# Available data
▼▼▼
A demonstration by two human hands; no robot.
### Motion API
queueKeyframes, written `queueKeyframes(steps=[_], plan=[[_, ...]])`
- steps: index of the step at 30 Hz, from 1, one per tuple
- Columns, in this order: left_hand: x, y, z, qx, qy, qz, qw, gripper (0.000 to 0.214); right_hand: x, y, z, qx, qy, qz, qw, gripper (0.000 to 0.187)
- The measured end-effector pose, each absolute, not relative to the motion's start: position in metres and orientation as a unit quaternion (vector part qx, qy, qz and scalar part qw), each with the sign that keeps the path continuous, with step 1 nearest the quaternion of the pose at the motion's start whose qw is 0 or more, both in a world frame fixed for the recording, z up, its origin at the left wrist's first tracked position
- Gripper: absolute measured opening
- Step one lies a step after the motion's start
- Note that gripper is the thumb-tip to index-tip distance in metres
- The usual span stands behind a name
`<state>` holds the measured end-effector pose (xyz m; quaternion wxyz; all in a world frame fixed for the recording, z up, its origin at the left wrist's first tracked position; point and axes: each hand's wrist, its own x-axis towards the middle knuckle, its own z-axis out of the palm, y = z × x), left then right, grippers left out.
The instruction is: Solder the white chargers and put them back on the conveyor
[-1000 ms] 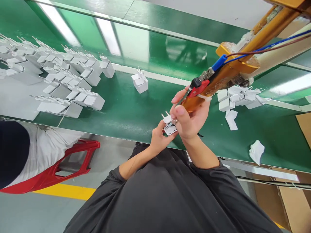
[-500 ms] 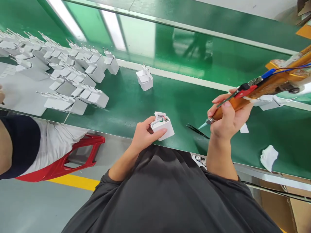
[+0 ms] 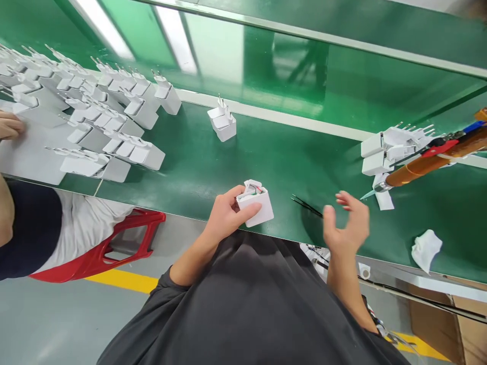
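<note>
My left hand (image 3: pixel 232 212) grips a white plug adapter housing (image 3: pixel 260 209) at the near edge of the green bench. Its top is open, with coloured wires and a loose white piece showing. My right hand (image 3: pixel 347 223) is empty, thumb and fingers apart, slightly blurred, just right of the black tweezers (image 3: pixel 305 204) lying on the bench. Beyond that hand, an orange glue dispenser (image 3: pixel 422 170) with a pale blue tip (image 3: pixel 368 194) rests over a small white paper (image 3: pixel 385 199).
Many white adapters (image 3: pixel 140 152) with pins up crowd the left; one adapter (image 3: pixel 222 121) stands alone mid-bench. Several more adapters (image 3: pixel 375 147) are at the right, and a crumpled white tissue (image 3: pixel 426 249) lies nearer. A co-worker's hand (image 3: pixel 9 125) and red stool (image 3: pixel 140 243) are at left.
My right hand has let go of the glue dispenser, which now lies farther right, and has drawn back toward the tweezers. My left hand still holds the adapter housing.
</note>
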<state>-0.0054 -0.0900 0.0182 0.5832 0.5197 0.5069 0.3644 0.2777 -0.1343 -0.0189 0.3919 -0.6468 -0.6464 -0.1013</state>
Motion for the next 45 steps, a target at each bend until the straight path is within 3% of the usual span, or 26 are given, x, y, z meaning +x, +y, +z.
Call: queueKeyframes(steps=[3, 5, 9, 12, 18, 25, 41, 45], plan=[[-0.003, -0.090, 0.018, 0.541, 0.512, 0.353, 0.566, 0.030, 0.274, -0.144, -0.038, -0.684, -0.684, -0.016, 0.253, 0.036], [0.001, -0.090, 0.018, 0.575, 0.522, 0.351, 0.523, 0.029, 0.274, -0.144, -0.043, -0.690, -0.684, -0.022, 0.234, 0.023], [0.013, -0.091, 0.014, 0.646, 0.540, 0.370, 0.392, 0.029, 0.265, -0.141, -0.026, -0.648, -0.679, 0.044, 0.343, 0.009], [0.021, -0.091, 0.010, 0.687, 0.539, 0.402, 0.275, 0.028, 0.246, -0.140, 0.004, -0.587, -0.692, 0.076, 0.414, 0.012], [0.026, -0.090, 0.005, 0.729, 0.517, 0.434, 0.114, 0.029, 0.211, -0.134, 0.036, -0.503, -0.757, 0.047, 0.414, 0.021], [0.024, -0.091, 0.003, 0.738, 0.516, 0.426, 0.085, 0.031, 0.203, -0.129, 0.037, -0.497, -0.765, 0.020, 0.409, 0.021], [0.018, -0.089, 0.000, 0.750, 0.509, 0.415, 0.081, 0.031, 0.207, -0.129, 0.044, -0.472, -0.777, 0.099, 0.405, 0.018], [0.015, -0.088, 0.004, 0.761, 0.499, 0.410, 0.064, 0.029, 0.219, -0.122, 0.052, -0.461, -0.802, 0.088, 0.370, 0.020]])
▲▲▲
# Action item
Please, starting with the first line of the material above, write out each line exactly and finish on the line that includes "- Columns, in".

# Completed exercise
A demonstration by two human hands; no robot.
### Motion API
queueKeyframes, written `queueKeyframes(steps=[_], plan=[[_, ...]])`
- steps: index of the step at 30 Hz, from 1, one per tuple
- Columns, in this order: left_hand: x, y, z, qx, qy, qz, qw, gripper (0.000 to 0.214); right_hand: x, y, z, qx, qy, qz, qw, gripper (0.000 to 0.187)

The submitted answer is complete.